Opportunities in Taiwan’s defense stock layout
Taiwan Strait, as a global geopolitical hotspot, has become a key focus for military budgets on both sides. China and Taiwan have both increased their national defense budgets over the past two years, driving related industry development.
Thunder Tiger Technology’s UAV opportunities
Thunder Tiger Technology (ticker 8033.TW), originally a remote-controlled model aircraft manufacturer, has transformed into a defense stock due to the rise of the UAV market. As demand for military applications increases, the company’s stock price surged significantly in 2022, with promising growth potential.

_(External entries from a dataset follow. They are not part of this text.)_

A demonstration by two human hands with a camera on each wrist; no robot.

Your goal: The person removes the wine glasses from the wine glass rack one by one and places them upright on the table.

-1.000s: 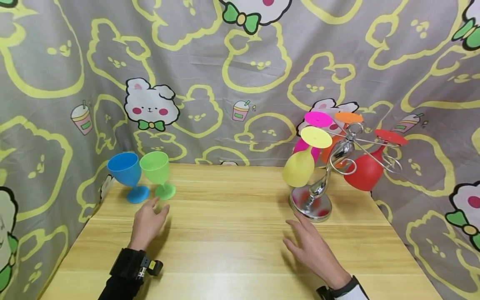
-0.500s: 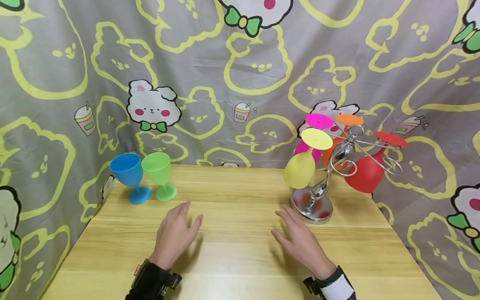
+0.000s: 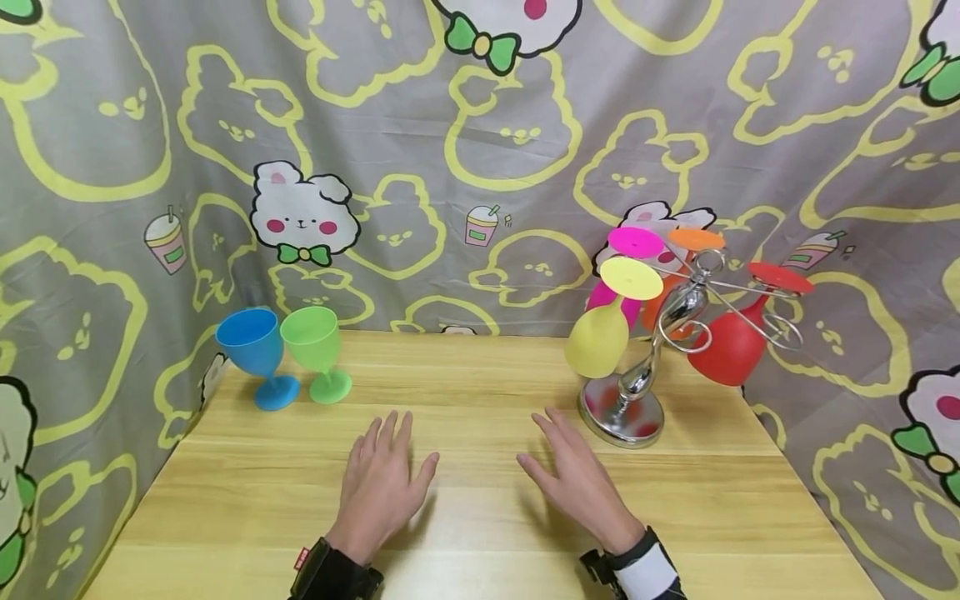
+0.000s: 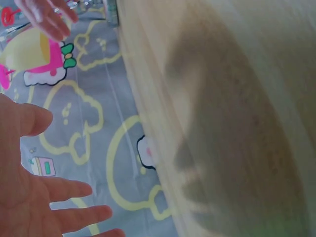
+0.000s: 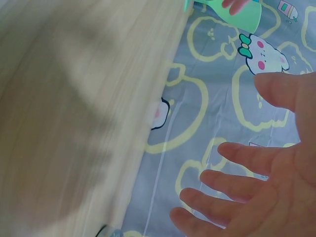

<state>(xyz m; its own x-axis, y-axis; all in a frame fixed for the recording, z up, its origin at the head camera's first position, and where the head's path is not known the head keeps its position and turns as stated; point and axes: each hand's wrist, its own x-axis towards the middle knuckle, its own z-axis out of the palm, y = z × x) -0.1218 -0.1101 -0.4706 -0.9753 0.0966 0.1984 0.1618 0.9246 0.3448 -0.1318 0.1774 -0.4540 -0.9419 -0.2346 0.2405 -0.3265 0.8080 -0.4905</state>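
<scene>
My left hand [image 3: 384, 487] hovers over the middle of the table, fingers spread, holding nothing. Opposite it, my right hand [image 3: 581, 483] is held with straight fingers, also with nothing in it. On the left, a blue goblet [image 3: 255, 346] and a green goblet [image 3: 313, 340] stand upright side by side. A chrome goblet rack [image 3: 637, 371] stands at the right, just beyond my right hand. Upside down from its wire arms hang a yellow goblet [image 3: 597, 337], a magenta goblet [image 3: 635, 242], an orange goblet [image 3: 696, 240] and a red goblet [image 3: 727, 346].
The wooden table [image 3: 465, 383] is bounded at the back and both sides by a grey curtain [image 3: 420, 125] with cartoon rabbits. The rack's thin arms and rings [image 3: 693, 335] stick out above its round base.
My left hand has moved right and nearer, away from the green goblet to the table's middle. My right hand has shifted a little left, away from the rack's base. The goblets stay in place.
</scene>
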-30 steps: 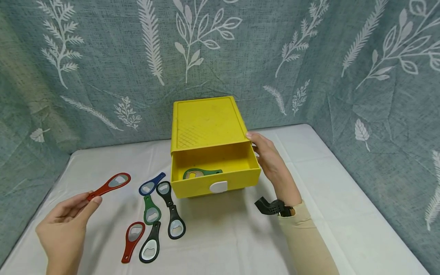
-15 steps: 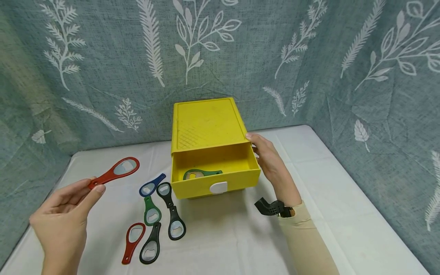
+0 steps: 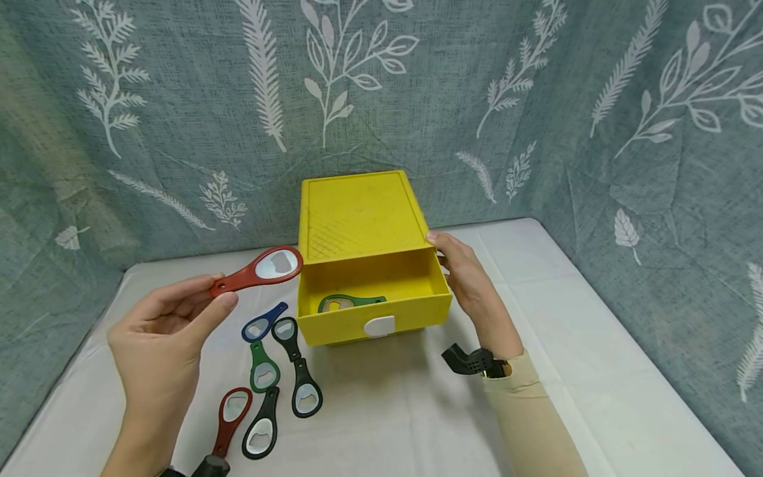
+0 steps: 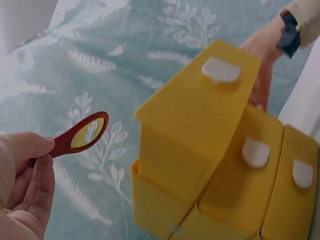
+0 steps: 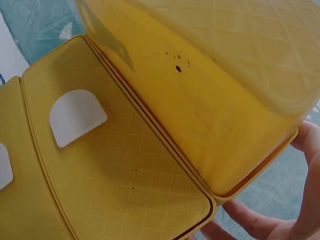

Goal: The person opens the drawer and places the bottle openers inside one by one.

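- Red bottle opener (image 3: 250, 277), one: held aloft, left of the pulled-out drawer. Long axis slants gently upward to the right in the head view; loop end points right, toward the drawer unit, handle end toward the person's left. In the left wrist view, a gap shows between loop and drawer.
- Left hand (image 3: 163, 331): pinches the handle end between thumb and fingers.
- Yellow drawer unit (image 3: 363, 215): at the loop's right; three white-knobbed fronts, the top drawer (image 3: 334, 326) pulled out.
- Green bottle opener (image 3: 365, 301): inside that drawer, long axis crosswise, loop left, handle right.
- Right hand (image 3: 473, 281): touches the unit's right front edge with thumb and fingers; whether it clasps or merely steadies, cannot tell.
- Loose bottle openers, six, on the white table covering (image 3: 381, 411): one blue (image 3: 276, 311), loop lower left; a second green (image 3: 257, 353), loop toward the person; three black (image 3: 300, 370), one loop pointing away, two toward the person; a second red (image 3: 224, 430), loop away, handle end partly hidden.
- Backdrop: blue-green cloth (image 3: 381, 126), white leaf pattern.
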Available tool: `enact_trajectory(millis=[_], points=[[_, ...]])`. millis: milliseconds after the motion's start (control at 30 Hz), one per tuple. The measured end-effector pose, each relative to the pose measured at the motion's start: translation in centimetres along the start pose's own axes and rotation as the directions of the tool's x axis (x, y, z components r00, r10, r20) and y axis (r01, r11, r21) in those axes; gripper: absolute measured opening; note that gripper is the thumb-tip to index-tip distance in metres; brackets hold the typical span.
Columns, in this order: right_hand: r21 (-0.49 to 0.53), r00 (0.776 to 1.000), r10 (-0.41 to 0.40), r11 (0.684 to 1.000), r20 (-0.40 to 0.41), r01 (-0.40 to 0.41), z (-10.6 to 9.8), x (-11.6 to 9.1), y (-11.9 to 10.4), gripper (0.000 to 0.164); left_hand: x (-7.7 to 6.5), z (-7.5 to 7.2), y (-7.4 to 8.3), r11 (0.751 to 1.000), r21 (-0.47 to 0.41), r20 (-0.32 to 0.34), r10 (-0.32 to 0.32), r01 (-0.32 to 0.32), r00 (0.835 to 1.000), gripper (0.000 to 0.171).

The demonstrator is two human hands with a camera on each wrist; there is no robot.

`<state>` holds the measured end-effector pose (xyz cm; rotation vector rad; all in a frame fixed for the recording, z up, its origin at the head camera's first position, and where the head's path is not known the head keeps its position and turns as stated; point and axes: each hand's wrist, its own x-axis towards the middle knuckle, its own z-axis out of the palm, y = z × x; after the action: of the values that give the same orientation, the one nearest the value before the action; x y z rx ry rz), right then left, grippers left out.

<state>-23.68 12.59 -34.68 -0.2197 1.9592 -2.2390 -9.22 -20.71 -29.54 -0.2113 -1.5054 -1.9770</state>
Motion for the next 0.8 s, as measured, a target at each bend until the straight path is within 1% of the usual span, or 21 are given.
enact_trajectory(millis=[33, 100, 167, 267, 333, 400, 500, 600, 800], points=[[-0.001, 1.0, 0.001, 1.0, -0.001, -0.001, 0.0, 0.0, 0.0, 0.053, 0.0, 0.4, 0.0, 1.0, 0.003, 0.018, -0.002, 0.002, 1.0, 0.039], [-0.002, 1.0, 0.004, 1.0, -0.006, -0.004, 0.0, 0.1, 0.0, 0.053, -0.1, 1.2, 0.0, 0.998, 0.065, 0.05, -0.017, 0.013, 0.999, 0.038], [-0.002, 1.0, 0.007, 1.0, -0.009, -0.007, 0.0, 0.1, 0.0, 0.053, -0.1, 1.9, -0.1, 0.995, 0.094, 0.097, -0.024, 0.014, 0.995, 0.037], [-0.001, 1.0, 0.01, 1.0, -0.013, -0.01, 0.0, 0.2, -0.1, 0.053, -0.1, 3.0, -0.3, 0.988, 0.155, 0.174, -0.034, 0.006, 0.984, 0.034], [0.001, 1.0, 0.011, 1.0, -0.012, -0.011, 0.0, 0.2, -0.1, 0.053, 0.0, 3.7, -0.7, 0.987, 0.159, 0.227, -0.035, -0.001, 0.973, 0.032], [0.001, 1.0, 0.013, 1.0, -0.014, -0.013, 0.0, 0.2, -0.1, 0.053, 0.0, 4.2, -1.0, 0.984, 0.178, 0.262, -0.04, -0.007, 0.964, 0.032], [0.002, 1.0, 0.015, 1.0, -0.015, -0.015, 0.0, 0.3, -0.1, 0.052, 0.1, 4.9, -1.3, 0.976, 0.217, 0.296, -0.045, -0.022, 0.954, 0.031], [0.005, 1.0, 0.017, 1.0, -0.015, -0.017, 0.0, 0.3, -0.1, 0.052, 0.4, 5.5, -1.4, 0.958, 0.282, 0.313, -0.046, -0.046, 0.949, 0.03], [0.009, 1.0, 0.011, 1.0, -0.009, -0.01, 0.0, 0.4, -0.1, 0.052, 0.9, 6.0, -1.6, 0.932, 0.353, 0.35, -0.054, -0.078, 0.935, 0.03]])
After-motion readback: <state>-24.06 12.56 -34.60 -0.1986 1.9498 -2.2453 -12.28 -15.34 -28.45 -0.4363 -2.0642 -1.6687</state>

Hanxiang’s diversified advantages
Hanxiang (ticker 2634.TW) is involved in both defense and civilian sectors. Its civilian division handles maintenance and parts sales, while its military division mainly produces trainer aircraft. As the UAV market grows and the economy reopens, orders continue to increase.
Compared to overseas peers that may face difficulties due to single-brand or model issues, Hanxiang’s diversified business system (including maintenance and service markets) enhances its risk resistance. As long as the industry remains positive and demand increases, the company can earn more, making its stock performance relatively stable and worth attention.
Final reminder for investing in defense stocks
The market demand for defense stocks is undoubtedly stable and growing, but before choosing stocks, investors must deeply understand the company’s defense revenue proportion. At the same time, closely monitor whether there are hidden concerns in the civilian sector. Historically, there have been many cases where increased military demand led to stock price declines, mainly because civilian business drag or potential risks were overlooked.
The good news is that investing in defense stocks generally involves less risk of company bankruptcy. Major clients are governments, with close government-business relationships and high industry trust, which reduces systemic risk. Defense stocks typically have a deep moat and are candidates for long-term investment.
Ultimately, a wise investment decision can only be made by comprehensively considering the company’s financial health, industry trends, global geopolitical situation, and actual changes in the civilian market.